Chinesische Wissenschaftler ziehen im Gobi Wüste riesige Weizen-Roggen Hybriden, die fast doppelt so groß sind wie normaler Weizen. Die neue Kultur, genannt „Weizen-Roggen Hybrid,“ wird auf sandigem, salzigem Boden getestet, den...

Chinesische Wissenschaftler ziehen im Gobi Wüste riesige Weizen-Roggen Hybriden, die fast doppelt so groß sind wie normaler Weizen. Die neue Kultur, genannt „Weizen-Roggen Hybrid,“ wird auf sandigem, salzigem Boden getestet, den die meisten Bauern für nutzlos halten würden.

Eine neue Kultur für die Wüste gezüchtet

Der Hybrid wurde von Forschern am Institut für Genetik und Entwicklungsbiologie der Chinesischen Akademie der Wissenschaften entwickelt. Sie kreuzten gewöhnlichen Weizen mit einem wilden Verwandten namens Roggen, einem widerstandsfähigen Gras, das Dürre und schlechten Boden überleben kann. Das Ergebnis ist eine Pflanze mit dicken Stielen, großen Ähren und tiefen Wurzeln, die Wasser weit unter der Wüstenoberfläche erreichen kann.

Feldversuche finden in Xinjiang statt, einer riesigen Region in Westchina, die große Teile der Gobi Wüste umfasst. Lokale Bauern haben die Experimente mit Interesse verfolgt, weil der Hybrid unter Bedingungen zu gedeihen scheint, bei denen gewöhnlicher Weizen verkümmern würde. Die Pflanzen haben eine starke Resistenz gegen Salz und extreme Trockenheit gezeigt.

Warum lokale Gemeinschaften aufmerksam werden

Xinjiang ist bereits ein wichtiges Getreideanbaugebiet, aber ein Großteil seines Landes ist durch Wüstenbildung und Bodenversalzung bedroht.
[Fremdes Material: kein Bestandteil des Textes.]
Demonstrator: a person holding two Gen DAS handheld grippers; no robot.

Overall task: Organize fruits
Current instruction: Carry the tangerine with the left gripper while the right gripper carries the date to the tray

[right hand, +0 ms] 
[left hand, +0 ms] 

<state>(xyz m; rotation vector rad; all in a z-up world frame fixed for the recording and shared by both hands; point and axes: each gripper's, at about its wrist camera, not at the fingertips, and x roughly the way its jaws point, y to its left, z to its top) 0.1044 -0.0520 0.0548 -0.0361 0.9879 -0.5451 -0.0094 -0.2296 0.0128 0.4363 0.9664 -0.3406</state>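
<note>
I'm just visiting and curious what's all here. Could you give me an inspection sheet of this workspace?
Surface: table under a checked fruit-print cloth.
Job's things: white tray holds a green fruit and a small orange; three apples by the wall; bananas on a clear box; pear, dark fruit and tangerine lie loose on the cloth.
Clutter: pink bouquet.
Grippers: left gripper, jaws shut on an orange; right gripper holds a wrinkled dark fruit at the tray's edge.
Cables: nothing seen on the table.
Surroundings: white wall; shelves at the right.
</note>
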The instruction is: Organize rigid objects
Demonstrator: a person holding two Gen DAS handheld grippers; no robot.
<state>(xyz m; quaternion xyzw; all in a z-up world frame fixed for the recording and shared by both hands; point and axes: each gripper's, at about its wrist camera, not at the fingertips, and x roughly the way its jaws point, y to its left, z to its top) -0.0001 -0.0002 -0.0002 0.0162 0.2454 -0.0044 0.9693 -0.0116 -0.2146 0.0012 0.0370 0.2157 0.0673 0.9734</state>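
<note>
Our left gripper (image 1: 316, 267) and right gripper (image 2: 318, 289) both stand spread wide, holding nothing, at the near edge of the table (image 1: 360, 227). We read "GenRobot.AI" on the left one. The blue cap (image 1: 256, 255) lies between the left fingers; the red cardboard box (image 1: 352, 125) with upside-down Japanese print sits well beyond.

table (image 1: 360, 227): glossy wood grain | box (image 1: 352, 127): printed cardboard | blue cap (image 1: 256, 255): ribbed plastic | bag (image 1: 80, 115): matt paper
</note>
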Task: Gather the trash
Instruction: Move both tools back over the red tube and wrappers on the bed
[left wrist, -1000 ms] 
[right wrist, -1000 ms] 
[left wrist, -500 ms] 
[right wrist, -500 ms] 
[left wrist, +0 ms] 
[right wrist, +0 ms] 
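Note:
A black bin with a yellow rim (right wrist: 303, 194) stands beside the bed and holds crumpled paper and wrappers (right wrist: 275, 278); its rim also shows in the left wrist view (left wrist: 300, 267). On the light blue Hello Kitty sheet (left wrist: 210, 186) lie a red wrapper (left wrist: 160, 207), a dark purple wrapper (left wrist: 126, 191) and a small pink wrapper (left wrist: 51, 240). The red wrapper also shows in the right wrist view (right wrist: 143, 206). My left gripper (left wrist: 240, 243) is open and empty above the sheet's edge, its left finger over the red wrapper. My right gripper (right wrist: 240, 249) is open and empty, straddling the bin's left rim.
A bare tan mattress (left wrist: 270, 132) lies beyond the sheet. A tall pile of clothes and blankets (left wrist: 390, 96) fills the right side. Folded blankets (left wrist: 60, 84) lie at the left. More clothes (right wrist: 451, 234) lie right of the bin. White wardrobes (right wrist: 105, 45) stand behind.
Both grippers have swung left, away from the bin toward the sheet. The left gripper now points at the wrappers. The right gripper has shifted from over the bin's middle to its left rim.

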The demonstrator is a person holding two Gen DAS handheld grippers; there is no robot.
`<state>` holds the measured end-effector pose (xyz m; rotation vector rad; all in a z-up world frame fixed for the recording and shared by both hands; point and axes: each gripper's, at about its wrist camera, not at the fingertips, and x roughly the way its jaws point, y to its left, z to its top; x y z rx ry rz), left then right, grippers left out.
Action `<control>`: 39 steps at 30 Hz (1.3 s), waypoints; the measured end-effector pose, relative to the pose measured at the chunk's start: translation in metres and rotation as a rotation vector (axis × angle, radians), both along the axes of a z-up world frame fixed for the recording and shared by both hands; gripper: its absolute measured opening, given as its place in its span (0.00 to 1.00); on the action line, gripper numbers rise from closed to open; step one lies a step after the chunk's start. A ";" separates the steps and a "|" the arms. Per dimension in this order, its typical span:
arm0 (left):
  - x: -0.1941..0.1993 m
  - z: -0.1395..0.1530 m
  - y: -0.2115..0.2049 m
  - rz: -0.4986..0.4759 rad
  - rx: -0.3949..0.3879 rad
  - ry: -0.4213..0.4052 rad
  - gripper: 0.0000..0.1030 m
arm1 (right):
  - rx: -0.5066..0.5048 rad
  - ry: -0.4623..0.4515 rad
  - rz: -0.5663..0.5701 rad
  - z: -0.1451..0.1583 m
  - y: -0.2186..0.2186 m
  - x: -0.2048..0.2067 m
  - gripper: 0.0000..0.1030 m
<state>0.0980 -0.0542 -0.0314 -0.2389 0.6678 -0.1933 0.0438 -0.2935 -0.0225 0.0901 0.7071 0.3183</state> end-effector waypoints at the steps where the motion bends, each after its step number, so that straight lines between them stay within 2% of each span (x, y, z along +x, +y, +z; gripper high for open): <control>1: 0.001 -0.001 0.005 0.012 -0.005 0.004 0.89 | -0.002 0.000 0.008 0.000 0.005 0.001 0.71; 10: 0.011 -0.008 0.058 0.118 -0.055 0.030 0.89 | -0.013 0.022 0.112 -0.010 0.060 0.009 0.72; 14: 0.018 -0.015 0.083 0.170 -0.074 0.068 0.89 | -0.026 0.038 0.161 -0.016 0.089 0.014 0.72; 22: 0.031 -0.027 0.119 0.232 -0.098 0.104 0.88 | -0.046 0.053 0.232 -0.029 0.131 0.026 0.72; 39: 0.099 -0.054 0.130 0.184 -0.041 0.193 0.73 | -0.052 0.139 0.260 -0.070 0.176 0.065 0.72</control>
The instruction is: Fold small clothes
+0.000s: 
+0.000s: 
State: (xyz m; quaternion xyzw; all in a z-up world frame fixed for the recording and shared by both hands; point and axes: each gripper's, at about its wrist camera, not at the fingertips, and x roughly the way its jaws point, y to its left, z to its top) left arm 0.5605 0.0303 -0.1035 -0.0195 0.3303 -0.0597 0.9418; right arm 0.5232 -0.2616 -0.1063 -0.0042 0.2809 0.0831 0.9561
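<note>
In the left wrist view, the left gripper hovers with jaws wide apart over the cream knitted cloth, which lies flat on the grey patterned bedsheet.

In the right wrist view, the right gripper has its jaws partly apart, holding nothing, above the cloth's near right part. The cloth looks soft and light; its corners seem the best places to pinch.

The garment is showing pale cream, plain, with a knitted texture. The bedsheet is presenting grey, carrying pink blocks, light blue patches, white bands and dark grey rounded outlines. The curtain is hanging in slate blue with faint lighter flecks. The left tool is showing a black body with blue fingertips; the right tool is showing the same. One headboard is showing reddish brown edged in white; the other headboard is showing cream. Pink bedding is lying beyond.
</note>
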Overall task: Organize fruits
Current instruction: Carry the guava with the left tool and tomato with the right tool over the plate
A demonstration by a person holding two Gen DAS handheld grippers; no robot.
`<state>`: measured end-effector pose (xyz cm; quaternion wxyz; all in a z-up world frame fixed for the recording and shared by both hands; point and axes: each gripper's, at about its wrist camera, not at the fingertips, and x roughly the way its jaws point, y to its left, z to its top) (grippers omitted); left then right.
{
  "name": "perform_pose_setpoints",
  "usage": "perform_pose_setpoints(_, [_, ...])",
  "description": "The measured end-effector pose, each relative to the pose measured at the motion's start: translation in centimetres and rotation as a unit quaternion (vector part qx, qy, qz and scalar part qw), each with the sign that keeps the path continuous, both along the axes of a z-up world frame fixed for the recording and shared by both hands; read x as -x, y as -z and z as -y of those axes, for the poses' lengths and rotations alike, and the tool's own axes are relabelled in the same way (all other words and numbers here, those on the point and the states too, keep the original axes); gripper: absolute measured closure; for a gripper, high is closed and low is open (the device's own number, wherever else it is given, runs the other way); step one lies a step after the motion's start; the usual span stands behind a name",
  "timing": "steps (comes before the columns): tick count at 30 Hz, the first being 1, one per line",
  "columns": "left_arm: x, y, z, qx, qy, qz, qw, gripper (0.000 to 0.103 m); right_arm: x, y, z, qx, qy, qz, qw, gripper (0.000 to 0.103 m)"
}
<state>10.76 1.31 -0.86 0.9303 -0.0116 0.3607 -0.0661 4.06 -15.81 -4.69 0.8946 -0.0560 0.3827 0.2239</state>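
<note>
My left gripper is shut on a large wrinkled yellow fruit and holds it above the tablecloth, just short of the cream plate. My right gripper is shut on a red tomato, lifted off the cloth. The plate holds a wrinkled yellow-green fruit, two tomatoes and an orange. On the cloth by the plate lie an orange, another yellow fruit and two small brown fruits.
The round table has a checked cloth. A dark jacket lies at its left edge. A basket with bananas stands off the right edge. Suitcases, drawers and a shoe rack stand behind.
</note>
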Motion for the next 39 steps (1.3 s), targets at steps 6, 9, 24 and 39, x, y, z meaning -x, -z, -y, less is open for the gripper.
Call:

Für Bauern in der Region könnte eine Kultur, die auf degradiertem Land wächst, den Unterschied zwischen einer Ernte und einer Staubwüste bedeuten. Der Hybrid benötigt auch weniger Bewässerung, ein entscheidender Vorteil an einem Ort, an dem Wasser knapp ist.

Die Wissenschaftler sagen, dass der Hybrid noch nicht für den großflächigen Anbau bereit ist. Sie arbeiten noch daran, die Genetik zu stabilisieren und den Ertrag zu verbessern. Aber die frühen Ergebnisse waren vielversprechend genug, um die Aufmerksamkeit von Agrarbeamten in ganz China zu erregen.

Was das für die Lebensmittelproduktion bedeutet

China versucht seit Jahren, seine riesigen Westwüsten in Ackerland zu verwandeln. Frühere Bemühungen reichten von Tröpfchenbewässerung bis hin zu Bodenverbesserungen, aber die meisten kämpften gegen die raue Umgebung. Der Weizen-Roggen Hybrid stellt einen anderen Ansatz dar: Statt das Land zu verändern, verändere die Pflanze.

Wenn sich der Hybrid im großen Maßstab als tragfähig erweist, könnte er Millionen Hektar Grenzertragsland für die Getreideproduktion erschließen. Das wäre ein bedeutender Schub für ein Land, das jedes Jahr große Mengen Weizen importiert. Vorerst sind die riesigen Halme, die im Wüstenwind schwanken, ein Zeichen dafür, was möglich sein könnte.